The migration of Tibetan antelopes is influenced by climate and natural resources such as pasture and water. However, their movements have a pattern. In cold weather they move to areas of lower altitude and higher temperatures and do the reverse when it’s warm. Areas with plentiful water supplies and grass and low mountain paths were found to be frequently on the antelopes’ migration routes. In late autumn they gather on level terrain for mating.

 

Liu Wulin, chief of the research and ex-director of the Survey and Planning Institute, said that no professional appraisal of the antelope numbers had been done before and all past research had suggested 120,000 as a likely figure. Liu’s calculation used theories of biological and mathematical statistics. He divided the Tibetan antelope’s life pattern into a “dynamic season” and a “relatively fixed season”. The result shows that the total number of Tibetan antelopes actually in Tibet stands at 149,930. The figure comes from the average of the animal’s numbers in dynamic and fixed seasons which are 125,601 and 174,259 respectively.

 

The average annual increase in numbers of the animal from 1989 to 2005 is 6.6 percent, and 7.9 percent from 1999 to 2005.

 

The research began in 1987 and ended in 2005. The surveying route ran 80,425 kilometers and covered 710,000 square kilometers.
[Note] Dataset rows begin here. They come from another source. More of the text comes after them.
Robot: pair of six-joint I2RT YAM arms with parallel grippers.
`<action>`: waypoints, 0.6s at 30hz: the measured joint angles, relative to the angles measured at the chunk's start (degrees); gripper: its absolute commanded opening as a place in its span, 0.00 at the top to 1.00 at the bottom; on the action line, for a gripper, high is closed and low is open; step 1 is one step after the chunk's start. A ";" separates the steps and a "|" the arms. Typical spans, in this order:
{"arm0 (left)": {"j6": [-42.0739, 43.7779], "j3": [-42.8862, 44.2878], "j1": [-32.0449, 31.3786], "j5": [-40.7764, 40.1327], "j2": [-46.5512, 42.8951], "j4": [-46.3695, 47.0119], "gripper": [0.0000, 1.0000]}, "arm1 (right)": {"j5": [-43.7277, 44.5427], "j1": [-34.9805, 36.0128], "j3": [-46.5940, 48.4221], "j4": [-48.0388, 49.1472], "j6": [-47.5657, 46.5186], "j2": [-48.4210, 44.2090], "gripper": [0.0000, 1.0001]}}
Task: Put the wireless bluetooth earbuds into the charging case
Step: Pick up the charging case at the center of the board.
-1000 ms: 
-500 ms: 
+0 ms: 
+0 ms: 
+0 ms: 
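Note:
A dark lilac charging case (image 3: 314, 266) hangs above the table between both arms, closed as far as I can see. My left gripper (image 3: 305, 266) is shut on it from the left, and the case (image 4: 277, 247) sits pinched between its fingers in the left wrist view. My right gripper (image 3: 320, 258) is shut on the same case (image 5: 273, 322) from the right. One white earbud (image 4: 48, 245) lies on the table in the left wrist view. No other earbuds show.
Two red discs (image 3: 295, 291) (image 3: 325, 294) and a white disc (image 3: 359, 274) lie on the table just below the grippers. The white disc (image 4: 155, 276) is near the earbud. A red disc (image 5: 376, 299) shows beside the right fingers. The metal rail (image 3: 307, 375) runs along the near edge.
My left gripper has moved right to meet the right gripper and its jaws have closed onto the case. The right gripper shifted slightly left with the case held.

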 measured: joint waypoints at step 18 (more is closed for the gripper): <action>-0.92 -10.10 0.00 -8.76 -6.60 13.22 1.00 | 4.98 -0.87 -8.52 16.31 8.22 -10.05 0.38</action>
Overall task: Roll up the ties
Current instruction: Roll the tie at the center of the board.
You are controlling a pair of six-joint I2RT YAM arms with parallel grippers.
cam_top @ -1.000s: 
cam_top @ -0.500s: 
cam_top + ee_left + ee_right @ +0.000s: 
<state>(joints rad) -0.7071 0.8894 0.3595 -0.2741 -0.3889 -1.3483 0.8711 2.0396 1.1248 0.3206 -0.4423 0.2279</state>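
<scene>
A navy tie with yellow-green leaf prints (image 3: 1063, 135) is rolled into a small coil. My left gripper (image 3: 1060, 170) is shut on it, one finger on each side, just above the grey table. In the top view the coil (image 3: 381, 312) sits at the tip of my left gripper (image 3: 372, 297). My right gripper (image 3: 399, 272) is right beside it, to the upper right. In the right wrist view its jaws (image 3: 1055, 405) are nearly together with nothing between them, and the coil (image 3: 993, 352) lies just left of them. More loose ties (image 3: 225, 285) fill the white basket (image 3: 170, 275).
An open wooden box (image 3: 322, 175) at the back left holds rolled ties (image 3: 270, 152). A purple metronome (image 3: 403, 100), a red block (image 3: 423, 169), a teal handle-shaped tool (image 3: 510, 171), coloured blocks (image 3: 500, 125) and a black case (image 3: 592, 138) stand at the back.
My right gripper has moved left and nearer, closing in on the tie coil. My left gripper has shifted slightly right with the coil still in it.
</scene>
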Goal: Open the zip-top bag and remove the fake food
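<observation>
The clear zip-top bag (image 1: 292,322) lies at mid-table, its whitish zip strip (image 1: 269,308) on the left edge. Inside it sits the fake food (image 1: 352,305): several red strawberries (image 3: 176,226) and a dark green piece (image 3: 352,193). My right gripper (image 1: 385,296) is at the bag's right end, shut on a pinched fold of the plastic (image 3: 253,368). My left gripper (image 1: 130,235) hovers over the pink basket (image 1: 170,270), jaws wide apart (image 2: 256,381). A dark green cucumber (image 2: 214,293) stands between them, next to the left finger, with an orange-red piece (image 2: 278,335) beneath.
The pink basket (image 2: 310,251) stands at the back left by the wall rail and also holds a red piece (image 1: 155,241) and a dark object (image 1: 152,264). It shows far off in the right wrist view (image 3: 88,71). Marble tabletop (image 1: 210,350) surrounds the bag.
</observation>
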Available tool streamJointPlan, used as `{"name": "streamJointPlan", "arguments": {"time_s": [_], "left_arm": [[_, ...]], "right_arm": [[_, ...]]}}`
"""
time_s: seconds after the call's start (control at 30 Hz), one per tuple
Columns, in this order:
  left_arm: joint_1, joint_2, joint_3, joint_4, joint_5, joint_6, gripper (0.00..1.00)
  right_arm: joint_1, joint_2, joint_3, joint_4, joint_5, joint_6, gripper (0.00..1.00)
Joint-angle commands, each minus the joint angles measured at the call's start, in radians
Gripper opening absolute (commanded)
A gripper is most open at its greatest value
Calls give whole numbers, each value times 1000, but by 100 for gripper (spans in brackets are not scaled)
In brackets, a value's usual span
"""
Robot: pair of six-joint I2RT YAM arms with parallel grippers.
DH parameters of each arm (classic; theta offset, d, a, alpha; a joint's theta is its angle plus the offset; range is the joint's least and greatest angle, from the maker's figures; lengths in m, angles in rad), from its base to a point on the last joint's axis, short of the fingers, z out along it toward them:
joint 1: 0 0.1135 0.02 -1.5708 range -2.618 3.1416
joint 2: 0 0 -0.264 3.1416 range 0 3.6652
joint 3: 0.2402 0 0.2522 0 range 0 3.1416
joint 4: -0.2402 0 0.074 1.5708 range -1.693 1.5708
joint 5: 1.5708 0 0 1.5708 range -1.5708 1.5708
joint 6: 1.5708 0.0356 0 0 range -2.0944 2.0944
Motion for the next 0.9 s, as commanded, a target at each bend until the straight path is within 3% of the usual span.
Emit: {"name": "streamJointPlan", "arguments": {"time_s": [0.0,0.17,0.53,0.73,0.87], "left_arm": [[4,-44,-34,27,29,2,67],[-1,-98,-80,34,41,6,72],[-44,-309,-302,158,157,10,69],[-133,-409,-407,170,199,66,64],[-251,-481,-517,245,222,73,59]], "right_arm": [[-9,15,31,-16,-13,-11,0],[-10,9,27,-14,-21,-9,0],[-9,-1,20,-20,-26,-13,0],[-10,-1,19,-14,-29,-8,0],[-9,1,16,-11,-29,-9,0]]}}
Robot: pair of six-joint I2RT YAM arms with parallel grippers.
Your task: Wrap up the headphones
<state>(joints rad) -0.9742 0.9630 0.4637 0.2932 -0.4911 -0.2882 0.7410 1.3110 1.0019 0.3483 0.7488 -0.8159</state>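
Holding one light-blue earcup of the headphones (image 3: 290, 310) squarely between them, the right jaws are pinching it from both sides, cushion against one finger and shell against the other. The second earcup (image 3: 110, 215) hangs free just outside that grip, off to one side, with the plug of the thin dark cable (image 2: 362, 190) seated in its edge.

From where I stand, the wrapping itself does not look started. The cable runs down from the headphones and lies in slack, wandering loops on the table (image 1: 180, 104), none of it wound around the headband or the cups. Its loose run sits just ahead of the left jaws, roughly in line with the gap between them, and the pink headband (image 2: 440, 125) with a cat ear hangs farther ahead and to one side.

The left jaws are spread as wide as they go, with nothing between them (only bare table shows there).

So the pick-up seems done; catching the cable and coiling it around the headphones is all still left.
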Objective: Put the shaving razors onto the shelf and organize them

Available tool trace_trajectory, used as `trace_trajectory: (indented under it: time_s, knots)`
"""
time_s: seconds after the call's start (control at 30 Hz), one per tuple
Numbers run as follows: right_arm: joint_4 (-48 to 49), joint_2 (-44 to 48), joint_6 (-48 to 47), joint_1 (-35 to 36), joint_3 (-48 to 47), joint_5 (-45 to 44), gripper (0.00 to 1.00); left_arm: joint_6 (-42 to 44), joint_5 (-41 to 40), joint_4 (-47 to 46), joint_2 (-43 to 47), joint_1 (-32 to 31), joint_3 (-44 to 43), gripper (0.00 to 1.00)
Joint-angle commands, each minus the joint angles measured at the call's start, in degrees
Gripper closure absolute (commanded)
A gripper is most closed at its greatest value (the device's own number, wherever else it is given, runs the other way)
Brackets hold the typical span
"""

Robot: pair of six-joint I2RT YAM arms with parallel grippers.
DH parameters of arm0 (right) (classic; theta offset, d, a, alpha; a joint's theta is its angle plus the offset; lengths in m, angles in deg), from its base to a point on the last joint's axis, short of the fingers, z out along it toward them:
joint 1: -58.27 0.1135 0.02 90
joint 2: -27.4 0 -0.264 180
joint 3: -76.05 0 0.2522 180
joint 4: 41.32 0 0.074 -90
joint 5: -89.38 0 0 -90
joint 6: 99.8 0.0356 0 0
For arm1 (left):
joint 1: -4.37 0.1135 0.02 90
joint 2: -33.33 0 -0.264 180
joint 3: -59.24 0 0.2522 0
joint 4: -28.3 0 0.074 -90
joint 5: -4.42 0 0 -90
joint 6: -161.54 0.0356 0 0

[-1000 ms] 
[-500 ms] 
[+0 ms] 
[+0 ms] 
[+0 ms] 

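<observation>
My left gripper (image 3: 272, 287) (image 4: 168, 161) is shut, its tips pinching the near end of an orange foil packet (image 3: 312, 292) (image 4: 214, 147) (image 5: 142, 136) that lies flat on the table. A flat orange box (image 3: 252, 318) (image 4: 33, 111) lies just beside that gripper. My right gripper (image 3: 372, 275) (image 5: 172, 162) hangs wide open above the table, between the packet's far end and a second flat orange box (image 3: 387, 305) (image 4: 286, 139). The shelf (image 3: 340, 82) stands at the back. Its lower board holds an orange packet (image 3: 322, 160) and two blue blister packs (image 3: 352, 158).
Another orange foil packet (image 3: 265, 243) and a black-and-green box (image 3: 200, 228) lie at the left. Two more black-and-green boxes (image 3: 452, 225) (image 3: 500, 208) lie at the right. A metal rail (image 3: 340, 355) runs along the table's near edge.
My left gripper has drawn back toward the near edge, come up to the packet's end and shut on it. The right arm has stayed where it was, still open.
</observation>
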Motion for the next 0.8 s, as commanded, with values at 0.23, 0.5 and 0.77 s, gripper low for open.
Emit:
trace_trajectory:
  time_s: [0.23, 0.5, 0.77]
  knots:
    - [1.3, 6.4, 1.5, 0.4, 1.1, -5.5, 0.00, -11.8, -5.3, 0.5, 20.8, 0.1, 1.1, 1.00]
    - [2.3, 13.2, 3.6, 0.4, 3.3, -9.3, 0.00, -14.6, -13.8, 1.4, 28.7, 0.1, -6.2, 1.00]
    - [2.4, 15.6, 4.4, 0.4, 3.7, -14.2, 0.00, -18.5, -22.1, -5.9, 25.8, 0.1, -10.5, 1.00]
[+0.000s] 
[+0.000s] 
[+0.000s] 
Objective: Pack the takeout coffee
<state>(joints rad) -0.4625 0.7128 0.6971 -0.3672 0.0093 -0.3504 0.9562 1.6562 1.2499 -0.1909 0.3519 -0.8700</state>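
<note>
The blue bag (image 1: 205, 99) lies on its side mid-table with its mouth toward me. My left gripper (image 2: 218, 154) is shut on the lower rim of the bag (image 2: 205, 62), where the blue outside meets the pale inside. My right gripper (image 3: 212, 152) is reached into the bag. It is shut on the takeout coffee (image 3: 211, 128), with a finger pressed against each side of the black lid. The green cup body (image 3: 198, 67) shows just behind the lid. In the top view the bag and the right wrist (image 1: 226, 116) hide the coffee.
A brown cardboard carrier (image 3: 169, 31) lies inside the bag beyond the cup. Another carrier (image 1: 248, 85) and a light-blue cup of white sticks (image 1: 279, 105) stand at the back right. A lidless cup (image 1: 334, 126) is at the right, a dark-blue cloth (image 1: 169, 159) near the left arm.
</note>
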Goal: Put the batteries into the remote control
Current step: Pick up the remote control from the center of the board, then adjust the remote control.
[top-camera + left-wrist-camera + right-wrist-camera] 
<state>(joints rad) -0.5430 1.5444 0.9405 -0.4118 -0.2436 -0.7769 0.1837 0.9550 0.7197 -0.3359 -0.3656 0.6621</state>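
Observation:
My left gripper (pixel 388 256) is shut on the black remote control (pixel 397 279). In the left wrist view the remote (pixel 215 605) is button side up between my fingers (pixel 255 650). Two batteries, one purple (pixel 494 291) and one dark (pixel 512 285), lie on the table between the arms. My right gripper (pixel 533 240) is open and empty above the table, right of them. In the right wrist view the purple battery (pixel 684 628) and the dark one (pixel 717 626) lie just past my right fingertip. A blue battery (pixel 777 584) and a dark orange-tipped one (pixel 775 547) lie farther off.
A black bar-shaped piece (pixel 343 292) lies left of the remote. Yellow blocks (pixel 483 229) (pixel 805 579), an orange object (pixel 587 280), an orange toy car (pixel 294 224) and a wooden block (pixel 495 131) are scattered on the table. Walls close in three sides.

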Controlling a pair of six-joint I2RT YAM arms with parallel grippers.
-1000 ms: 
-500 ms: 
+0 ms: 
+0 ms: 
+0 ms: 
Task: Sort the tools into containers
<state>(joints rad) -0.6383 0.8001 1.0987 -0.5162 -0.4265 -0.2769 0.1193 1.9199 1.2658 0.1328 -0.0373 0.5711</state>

Program researchers got firsthand information through observation and visiting the habitats.

 

The Tibetan antelope is one of the world’s endangered species and comes under China’s first-level protection. It has also been listed on Appendix I of the Convention on International Trade in Endangered Species of Wild Fauna and Flora (CITES) since 1979. One of the Mascots for the Beijing 2008 Olympic Games unveiled last year embodies the Tibetan antelope. This choice reflects Beijing’s commitment to a Green Olympics.